I do understand some of the equations but I am a very visual person (hence all my diagrams) Do you have any ideas how to put the equations into vector diagrams. I find this much simpler for me and probably others.

By the way Mahk, I do the diagrams on corel draw.

(edit between 03/24/00 and 03/25/00:keep following this thread. I solved this part of the speedline problem.(Arms up in the air, hands in a fist, stretched above my head in victory!))
Sorry Fellas, I SCREWED UP!!! I apologize
to you especially Dave S.. The equation
representing Illustration 2 of Dave S's
GIF is totally wrong. I set up an experiment at home and found the data from these equations didn't match the experimental values I came up with from doing the experiment. I also made a serious mistake by applying a subtraction formula to arrive at the final equations. However, I did work through the math again and came up with a couple of equations which at least gave values that paralleled the data results. I found that
the tension at A was higher than the experimental weight throughout the experiment. I also found that the tension at B was lower than the experimental weight. Sorry again fellas and Dave S., I thought I had it right.
Joe
P.S. equations for illustrations 1 and 3 are correct.

I did work through
>the math again and came up
>with a couple of equations
>which at least gave values
>that paralleled the data
>results.

Do you have these new equations?

I'm looking forward to trying them out!

Dave

Sorry Dave,
I'd much rather work the physics and
mathematics out and see to it the equations better reflect the results of the data I gather through crude methods of experimentation before I give them out. It beats the risk of embarrassment.

Here's a tip on estimating limb weights in case you didn't know it that requires you find the center of mass of the limb. You can do this on the ground after the limb is removed.

1) Balance the limb and mark its center of mass.

2)Cut the limb at the point of balance and measure the length and the diameter of both sides of the part with the least amount of brush. Hopefully,the part you measure has no brush.

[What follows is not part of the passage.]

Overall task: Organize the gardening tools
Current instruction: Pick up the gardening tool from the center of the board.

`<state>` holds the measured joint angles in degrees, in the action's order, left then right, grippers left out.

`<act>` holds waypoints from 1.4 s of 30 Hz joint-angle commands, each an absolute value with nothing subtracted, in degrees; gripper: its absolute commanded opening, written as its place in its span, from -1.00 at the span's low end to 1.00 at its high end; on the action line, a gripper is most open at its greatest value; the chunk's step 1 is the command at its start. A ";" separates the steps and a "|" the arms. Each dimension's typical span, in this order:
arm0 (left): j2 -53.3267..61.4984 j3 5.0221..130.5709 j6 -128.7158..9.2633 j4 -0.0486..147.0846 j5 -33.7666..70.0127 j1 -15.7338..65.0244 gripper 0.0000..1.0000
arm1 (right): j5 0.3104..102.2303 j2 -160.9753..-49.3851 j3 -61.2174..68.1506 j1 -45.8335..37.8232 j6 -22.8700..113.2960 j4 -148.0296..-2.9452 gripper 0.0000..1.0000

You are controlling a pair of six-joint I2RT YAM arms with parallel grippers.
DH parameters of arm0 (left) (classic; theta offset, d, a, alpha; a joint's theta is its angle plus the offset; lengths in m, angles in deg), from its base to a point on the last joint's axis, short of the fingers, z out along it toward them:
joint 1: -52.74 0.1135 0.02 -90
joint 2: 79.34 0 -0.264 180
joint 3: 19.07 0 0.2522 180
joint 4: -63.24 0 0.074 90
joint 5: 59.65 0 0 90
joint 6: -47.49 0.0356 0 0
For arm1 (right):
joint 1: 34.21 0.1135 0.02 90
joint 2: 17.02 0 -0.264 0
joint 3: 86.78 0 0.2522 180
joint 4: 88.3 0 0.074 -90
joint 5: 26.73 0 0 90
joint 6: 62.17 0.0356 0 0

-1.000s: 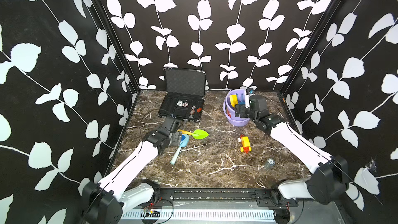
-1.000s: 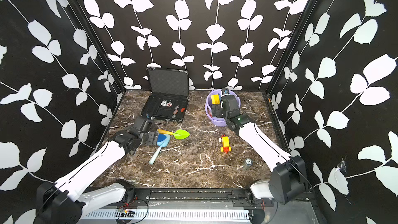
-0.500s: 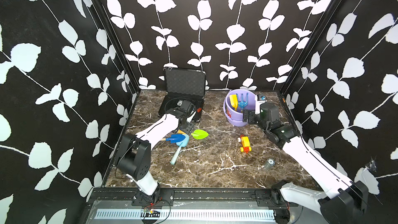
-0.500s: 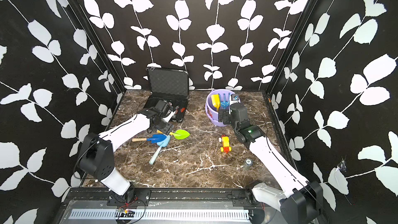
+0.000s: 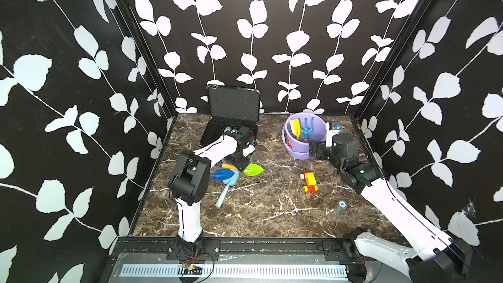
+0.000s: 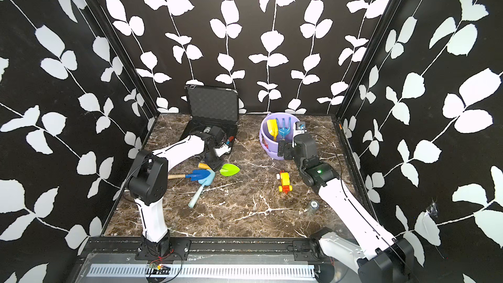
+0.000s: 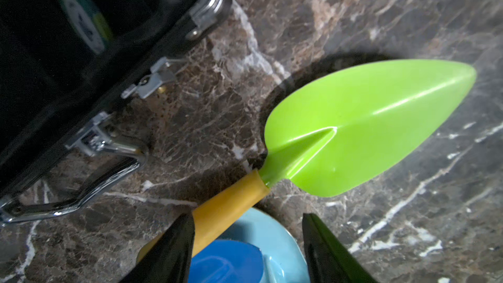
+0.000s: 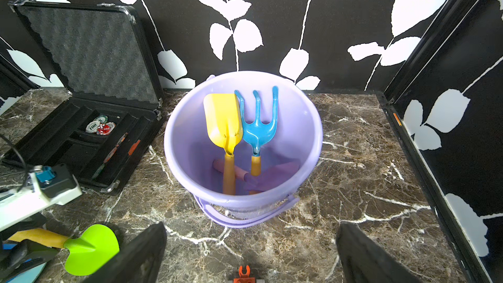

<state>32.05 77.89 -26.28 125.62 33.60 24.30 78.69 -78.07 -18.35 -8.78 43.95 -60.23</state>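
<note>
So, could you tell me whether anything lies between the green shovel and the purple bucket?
Nothing visible does: only bare marble lies between the green shovel and the purple bucket; the toy vehicle sits aside.

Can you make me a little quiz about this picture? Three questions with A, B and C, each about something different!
1. The black case is:
A. open
B. shut
C. upside down

2. How many shovels lie loose on the marble table?
A. one
B. three
C. six

3. The yellow shovel is:
A. in the black case
B. on the marble table
C. in the purple bucket

Answers:
1 A: its lid stands upright.
2 B: a green shovel, a blue shovel and a light-blue shovel lie close together.
3 C: it stands in the bucket beside the blue fork.
</note>
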 commanded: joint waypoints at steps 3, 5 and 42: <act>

3)apply the data to this equation:
2((pi/12)times(D^2+Dd+d^2)lw)
this is the equation of the volume of the frustum of a cone where,
D=larger diameter of the limb
d=smaller diameter of the limb
l=length of the limb
w=weight of the wood you are estimating per cubic foot from a wood weight table.
^2=squared or to the power of 2 for those who don't know the notation

example:you want to know the weight of an oak limb you just lowered.
You've found the center of mass of the limb and cut the limb in half. You've measured the length as 20 ft. the diameters as 4 and 6 inches.
then,
2times(pi/12)times((.5^2)+(.5)(.333)+(.333^2))times(20)times(63)=348 lbs. (approx.)
notice the diameter values were converted to decimal form before solving the equation. Also, you multiply the equation by 2 because there were 2 parts to the limb and only one part was measured. The question was how much does the limb weigh.

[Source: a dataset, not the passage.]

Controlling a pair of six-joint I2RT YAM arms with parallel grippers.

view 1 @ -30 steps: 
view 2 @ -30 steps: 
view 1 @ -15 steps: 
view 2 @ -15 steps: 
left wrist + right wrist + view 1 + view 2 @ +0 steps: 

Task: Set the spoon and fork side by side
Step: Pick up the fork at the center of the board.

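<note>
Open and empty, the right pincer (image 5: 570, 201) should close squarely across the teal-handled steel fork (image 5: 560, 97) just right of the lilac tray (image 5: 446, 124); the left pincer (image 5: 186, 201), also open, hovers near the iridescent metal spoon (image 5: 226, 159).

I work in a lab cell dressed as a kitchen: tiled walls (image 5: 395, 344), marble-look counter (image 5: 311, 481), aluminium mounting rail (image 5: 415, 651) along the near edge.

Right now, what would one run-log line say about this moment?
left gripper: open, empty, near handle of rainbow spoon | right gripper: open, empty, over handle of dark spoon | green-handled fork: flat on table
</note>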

If the ends of the limb are of the same diameter, or if you want to know the weight of a trunk section where the diameter of each end are the same, apply this formula: the equation of the volume of a cylinder
(pi/4)times(d^2)lw where,
d=diameter
l=length
w= wood weight per cubic foot

For the estimation of a trunk section of oak whose length is 10 ft. with a diameter of 3 ft.
(pi/4)times(3^2)times(10)times(63)=4453 lbs. (approx.)
These equations can be applied with a scientific calculator without knowing the
math. But be certain the numbers are correct and when working with inches they're converted into decimal form, which will be in feet.

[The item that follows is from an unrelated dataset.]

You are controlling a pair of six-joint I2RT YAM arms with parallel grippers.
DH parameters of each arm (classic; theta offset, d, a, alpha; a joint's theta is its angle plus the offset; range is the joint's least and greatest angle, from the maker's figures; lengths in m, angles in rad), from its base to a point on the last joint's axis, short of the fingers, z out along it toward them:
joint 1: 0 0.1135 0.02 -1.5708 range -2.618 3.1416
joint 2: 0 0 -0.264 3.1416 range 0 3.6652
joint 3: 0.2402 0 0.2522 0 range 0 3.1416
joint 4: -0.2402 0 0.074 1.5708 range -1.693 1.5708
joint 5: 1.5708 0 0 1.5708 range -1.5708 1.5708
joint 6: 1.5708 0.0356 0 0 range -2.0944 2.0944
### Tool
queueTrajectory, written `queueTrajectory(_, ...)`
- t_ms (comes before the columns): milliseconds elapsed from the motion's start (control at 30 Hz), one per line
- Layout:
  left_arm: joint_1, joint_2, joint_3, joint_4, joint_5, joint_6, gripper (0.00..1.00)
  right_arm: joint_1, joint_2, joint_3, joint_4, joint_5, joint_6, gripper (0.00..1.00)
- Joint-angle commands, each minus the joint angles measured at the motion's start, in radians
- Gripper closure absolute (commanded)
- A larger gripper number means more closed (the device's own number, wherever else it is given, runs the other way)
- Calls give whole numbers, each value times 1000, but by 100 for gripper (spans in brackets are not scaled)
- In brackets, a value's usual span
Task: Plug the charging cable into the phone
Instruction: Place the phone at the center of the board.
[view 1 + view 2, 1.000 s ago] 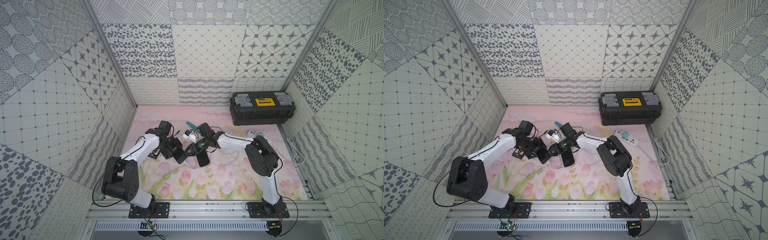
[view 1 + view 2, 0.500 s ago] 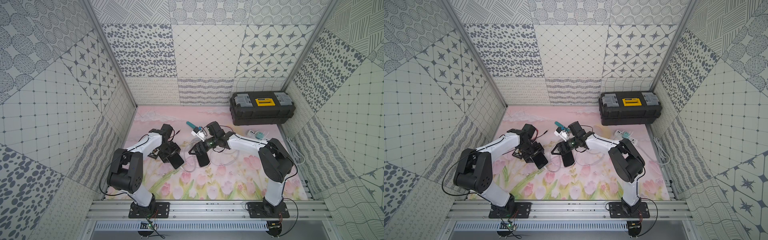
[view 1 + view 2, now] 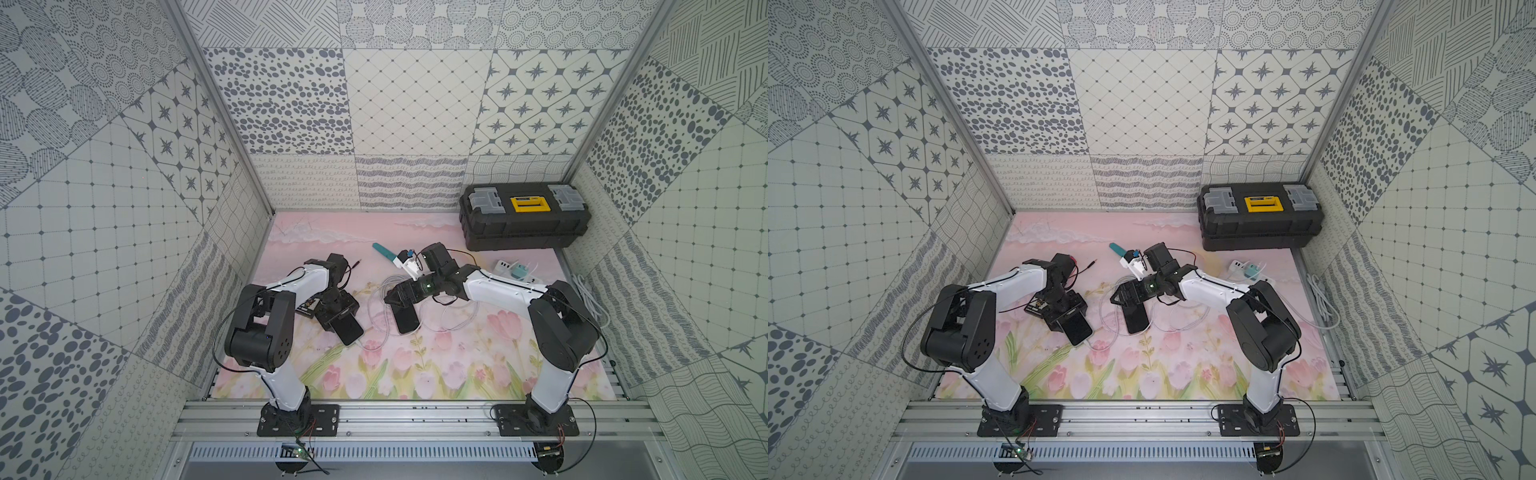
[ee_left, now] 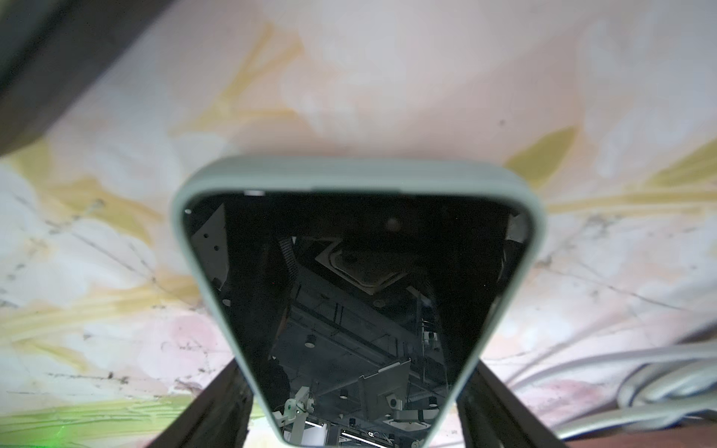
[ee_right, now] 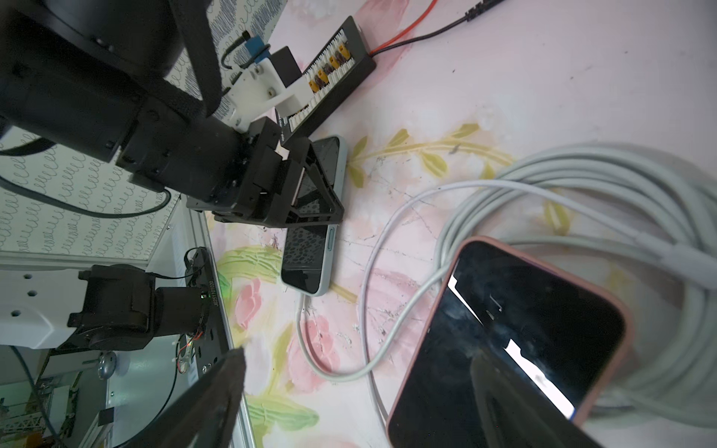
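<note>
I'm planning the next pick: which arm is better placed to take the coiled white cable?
Right, probably. The right gripper is open over the pink-cased phone, beside the white cable coil. The left gripper is clamped around the blue-cased phone, farther from the coil.

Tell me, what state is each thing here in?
Left gripper: jaws closed on the pale-blue-cased phone.
Right gripper: jaws open, empty.
Pale-blue-cased phone: screen dark, charging cable apparently plugged in.
Pink-cased phone: flat on the cable's coil, screen dark.
Toolbox: lid shut.
</note>
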Motion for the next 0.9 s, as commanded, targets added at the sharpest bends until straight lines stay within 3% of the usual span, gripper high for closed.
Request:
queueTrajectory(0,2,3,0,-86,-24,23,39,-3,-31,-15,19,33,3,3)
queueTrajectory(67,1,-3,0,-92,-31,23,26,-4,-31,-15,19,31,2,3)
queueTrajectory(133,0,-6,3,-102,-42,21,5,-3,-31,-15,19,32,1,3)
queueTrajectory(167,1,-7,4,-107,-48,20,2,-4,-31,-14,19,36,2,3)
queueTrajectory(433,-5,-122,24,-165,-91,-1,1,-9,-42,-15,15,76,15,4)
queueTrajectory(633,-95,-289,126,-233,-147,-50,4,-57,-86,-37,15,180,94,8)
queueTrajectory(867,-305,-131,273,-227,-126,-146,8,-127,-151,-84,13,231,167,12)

To convert inches into its decimal equivalent, divide the # of inches by 12. example: 3 inches divided by 12 inches=(3/12)=.25 feet. I like to gather measurements from time to time in the field and take them home for analysis later to keep from holding up production. I also like to use oak as a reference when working with other trees
since wood weights vary and oak is the heavier of the different types of wood.
Joe


GENERAL DISCLAIMER: THIS IS AN EDUCATIONAL SITE AND THIS INFORMATION IS BEING PROVIDED FOR EDUCATIONAL PURPOSES AND I DISCLAIM ANY LIABILITY FOR USE OF THIS INFORMATION FOR ANY PURPOSES

Dave and or Joe;

Could you clarify and explain (or hypothesize
on) a couple of points for me?

On 3/18/00 1:16:00 PM, Dave Spencer wrote:

In 90 % of the
>cases, the line is anchored
>high in the tree and goes to a
>second anchor at ground level.
>

I assume that this refers to a speedline
setup.


>How does a tag line affect A,
>I would think that the tag
>would not exceed the weight of
>object. Is it as simple as
>subtracting the weight of the
>object from Leg A? Does this
>have an effect on B?

I also assume that in this case the tag line
is also the 'haulback' line and, as its
illustrated, is used to control the descent
of the load.
>
>This topic goes well with the
>MA thread where we talked
>about amplified forces in a
>tree.
>


What about the force that is created using a
lowering line and a tag line to pull the load
to a landing zone that is not directly under
the lowering point. That is, suppose you do
not use a speed line, but just a lowering
line. There is some obstacle directly under
the lowering point so you have to use a tag
line to pull the load sideways rather than
letting it go straight to the ground. Will
this increase the force on the line? I would
guess that the force would be the same unless
the people pulling on the tag line jerk on
the load, in which case it would increase the
force--but by how much? And if a truck is
used to pull the tag line will the movement
create more force than a static line that is
simply pre tensioned?

Mahk


tree tree tree tree tree tree tree tree tre

On 3/23/00 7:53:00 PM, Mahk Adams wrote:


>I assume that this refers to a speedline
>setup.

Yes



>I also assume that in this case the tag
>line
>is also the 'haulback' line and, as its
>illustrated, is used to control the
>descent
>of the load.

Yes


>What about the force that is created
>using a
>lowering line and a tag line to pull the
>load
>to a landing zone that is not directly
>under
>the lowering point. That is, suppose
>you do
>not use a speed line, but just a
>lowering
>line. There is some obstacle directly
>under
>the lowering point so you have to use a
>tag
>line to pull the load sideways rather
>than
>letting it go straight to the ground.

As soon as the rope breaks the vertical plane, the forces will increase.You will be able to use the same calcs we are working on to figure out these forces.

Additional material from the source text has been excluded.